→ **WORK TASK**: Retype the entries exactly. Include every line.

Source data
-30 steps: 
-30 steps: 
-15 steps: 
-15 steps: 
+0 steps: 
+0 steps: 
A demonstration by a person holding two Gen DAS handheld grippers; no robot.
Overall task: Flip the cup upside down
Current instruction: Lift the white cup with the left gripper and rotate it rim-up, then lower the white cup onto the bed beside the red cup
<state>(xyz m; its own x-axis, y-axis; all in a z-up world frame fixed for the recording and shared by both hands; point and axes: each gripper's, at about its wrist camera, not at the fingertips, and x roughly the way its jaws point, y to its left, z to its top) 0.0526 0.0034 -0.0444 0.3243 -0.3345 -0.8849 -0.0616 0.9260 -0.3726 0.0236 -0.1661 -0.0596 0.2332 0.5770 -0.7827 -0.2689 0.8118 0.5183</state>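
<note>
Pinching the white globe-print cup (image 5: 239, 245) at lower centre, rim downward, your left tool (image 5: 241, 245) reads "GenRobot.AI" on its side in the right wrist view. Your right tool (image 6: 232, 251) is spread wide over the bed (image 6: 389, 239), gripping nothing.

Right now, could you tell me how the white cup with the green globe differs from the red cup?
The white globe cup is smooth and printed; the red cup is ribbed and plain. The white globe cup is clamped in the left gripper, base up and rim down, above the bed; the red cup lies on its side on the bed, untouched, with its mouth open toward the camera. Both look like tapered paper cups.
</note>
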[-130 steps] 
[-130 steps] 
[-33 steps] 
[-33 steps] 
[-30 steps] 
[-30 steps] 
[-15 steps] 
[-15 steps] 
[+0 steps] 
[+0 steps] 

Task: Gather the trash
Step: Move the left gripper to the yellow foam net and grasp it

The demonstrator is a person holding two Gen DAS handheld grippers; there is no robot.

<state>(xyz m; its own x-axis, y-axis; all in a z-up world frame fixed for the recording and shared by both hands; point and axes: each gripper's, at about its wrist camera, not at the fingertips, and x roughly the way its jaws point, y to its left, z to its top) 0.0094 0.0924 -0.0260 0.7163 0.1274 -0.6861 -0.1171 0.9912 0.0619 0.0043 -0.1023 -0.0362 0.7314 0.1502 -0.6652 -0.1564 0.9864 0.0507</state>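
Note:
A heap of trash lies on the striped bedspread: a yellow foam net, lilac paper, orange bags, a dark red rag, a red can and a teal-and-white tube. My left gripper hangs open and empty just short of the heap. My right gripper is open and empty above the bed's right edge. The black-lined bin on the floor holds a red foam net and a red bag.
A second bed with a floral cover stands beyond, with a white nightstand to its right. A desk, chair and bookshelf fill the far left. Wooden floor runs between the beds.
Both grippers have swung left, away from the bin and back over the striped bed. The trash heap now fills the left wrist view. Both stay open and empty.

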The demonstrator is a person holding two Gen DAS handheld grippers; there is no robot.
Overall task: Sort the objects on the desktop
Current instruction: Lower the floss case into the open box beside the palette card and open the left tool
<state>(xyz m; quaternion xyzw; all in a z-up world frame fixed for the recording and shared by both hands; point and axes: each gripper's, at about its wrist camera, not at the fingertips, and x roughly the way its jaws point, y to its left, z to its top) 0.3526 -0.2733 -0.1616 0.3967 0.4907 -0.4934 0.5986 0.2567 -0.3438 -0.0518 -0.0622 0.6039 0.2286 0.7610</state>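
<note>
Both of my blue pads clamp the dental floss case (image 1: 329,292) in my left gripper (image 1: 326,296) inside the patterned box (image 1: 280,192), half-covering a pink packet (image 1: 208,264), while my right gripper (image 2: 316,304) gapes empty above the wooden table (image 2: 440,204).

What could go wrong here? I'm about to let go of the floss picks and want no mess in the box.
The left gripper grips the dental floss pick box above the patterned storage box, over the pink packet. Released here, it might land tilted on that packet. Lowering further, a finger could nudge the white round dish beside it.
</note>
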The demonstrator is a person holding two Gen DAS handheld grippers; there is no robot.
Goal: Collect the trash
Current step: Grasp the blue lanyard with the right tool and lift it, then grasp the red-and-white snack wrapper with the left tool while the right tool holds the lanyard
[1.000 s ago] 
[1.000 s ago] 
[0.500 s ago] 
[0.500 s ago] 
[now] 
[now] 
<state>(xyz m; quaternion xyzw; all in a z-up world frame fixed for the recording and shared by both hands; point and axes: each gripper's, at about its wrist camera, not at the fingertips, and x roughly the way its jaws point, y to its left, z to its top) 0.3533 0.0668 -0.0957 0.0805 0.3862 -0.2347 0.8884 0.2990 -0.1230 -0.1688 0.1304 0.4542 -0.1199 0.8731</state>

→ **WRITTEN SOLUTION**:
-30 steps: 
-30 steps: 
-15 steps: 
-15 steps: 
+0 steps: 
+0 steps: 
A demonstration by a person holding two Gen DAS handheld grippers; no robot.
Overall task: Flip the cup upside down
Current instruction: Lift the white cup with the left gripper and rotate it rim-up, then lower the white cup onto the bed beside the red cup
<state>(xyz m; its own x-axis, y-axis; all in a z-up world frame fixed for the recording and shared by both hands; point and axes: each gripper's, at about its wrist camera, not at the fingertips, and x roughly the way its jaws point, y to its left, z to its top) 0.0526 0.0034 -0.0444 0.3243 -0.3345 -0.8849 -0.0616 0.9260 -0.3726 0.0236 -0.1661 -0.0596 0.2332 0.5770 -0.7827 -0.2689 0.8118 0.5183</state>
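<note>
Pinching the white globe-print cup (image 5: 239, 245) at lower centre, rim downward, your left tool (image 5: 241, 245) reads "GenRobot.AI" on its side in the right wrist view. Your right tool (image 6: 232, 251) is spread wide over the bed (image 6: 389, 239), gripping nothing.

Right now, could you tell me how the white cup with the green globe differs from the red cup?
The white globe cup is smooth and printed; the red cup is ribbed and plain. The white globe cup is clamped in the left gripper, base up and rim down, above the bed; the red cup lies on its side on the bed, untouched, with its mouth open toward the camera. Both look like tapered paper cups.
</note>
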[-130 steps] 
[-130 steps] 
[-33 steps] 
[-33 steps] 
[-30 steps] 
[-30 steps] 
[-15 steps] 
[-15 steps] 
[+0 steps] 
[+0 steps] 

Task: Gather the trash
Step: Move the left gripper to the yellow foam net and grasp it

The demonstrator is a person holding two Gen DAS handheld grippers; there is no robot.

<state>(xyz m; its own x-axis, y-axis; all in a z-up world frame fixed for the recording and shared by both hands; point and axes: each gripper's, at about its wrist camera, not at the fingertips, and x roughly the way its jaws point, y to its left, z to its top) 0.0094 0.0924 -0.0260 0.7163 0.1274 -0.6861 -0.1171 0.9912 0.0619 0.0043 -0.1023 -0.0362 0.7314 0.1502 -0.6652 -0.1564 0.9864 0.0507</state>
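Note:
A heap of trash lies on the striped bedspread: a yellow foam net, lilac paper, orange bags, a dark red rag, a red can and a teal-and-white tube. My left gripper hangs open and empty just short of the heap. My right gripper is open and empty above the bed's right edge. The black-lined bin on the floor holds a red foam net and a red bag.
A second bed with a floral cover stands beyond, with a white nightstand to its right. A desk, chair and bookshelf fill the far left. Wooden floor runs between the beds.
Both grippers have swung left, away from the bin and back over the striped bed. The trash heap now fills the left wrist view. Both stay open and empty.
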
The demonstrator is a person holding two Gen DAS handheld grippers; there is no robot.
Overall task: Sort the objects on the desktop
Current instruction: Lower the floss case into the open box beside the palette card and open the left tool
<state>(xyz m; quaternion xyzw; all in a z-up world frame fixed for the recording and shared by both hands; point and axes: each gripper's, at about its wrist camera, not at the fingertips, and x roughly the way its jaws point, y to its left, z to its top) 0.3526 -0.2733 -0.1616 0.3967 0.4907 -0.4934 0.5986 0.2567 -0.3438 -0.0518 -0.0622 0.6039 0.2286 0.7610</state>
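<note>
Both of my blue pads clamp the dental floss case (image 1: 329,292) in my left gripper (image 1: 326,296) inside the patterned box (image 1: 280,192), half-covering a pink packet (image 1: 208,264), while my right gripper (image 2: 316,304) gapes empty above the wooden table (image 2: 440,204).

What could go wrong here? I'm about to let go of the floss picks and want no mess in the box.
The left gripper grips the dental floss pick box above the patterned storage box, over the pink packet. Released here, it might land tilted on that packet. Lowering further, a finger could nudge the white round dish beside it.
</note>
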The demonstrator is a person holding two Gen DAS handheld grippers; there is no robot.
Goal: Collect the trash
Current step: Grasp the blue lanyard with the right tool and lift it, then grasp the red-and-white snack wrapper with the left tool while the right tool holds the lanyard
[1.000 s ago] 
[1.000 s ago] 
[0.500 s ago] 
[0.500 s ago] 
[now] 
[now] 
<state>(xyz m; quaternion xyzw; all in a z-up world frame fixed for the recording and shared by both hands; point and axes: each gripper's, at about its wrist camera, not at the fingertips, and x roughly the way its jaws point, y to its left, z to its top) 0.3533 0.0668 -0.0957 0.0805 0.3862 -0.2347 0.8884 0.2990 -0.1230 -0.1688 0.1304 0.4542 -0.1199 0.8731</state>

The exercise is done, with nothing left to add.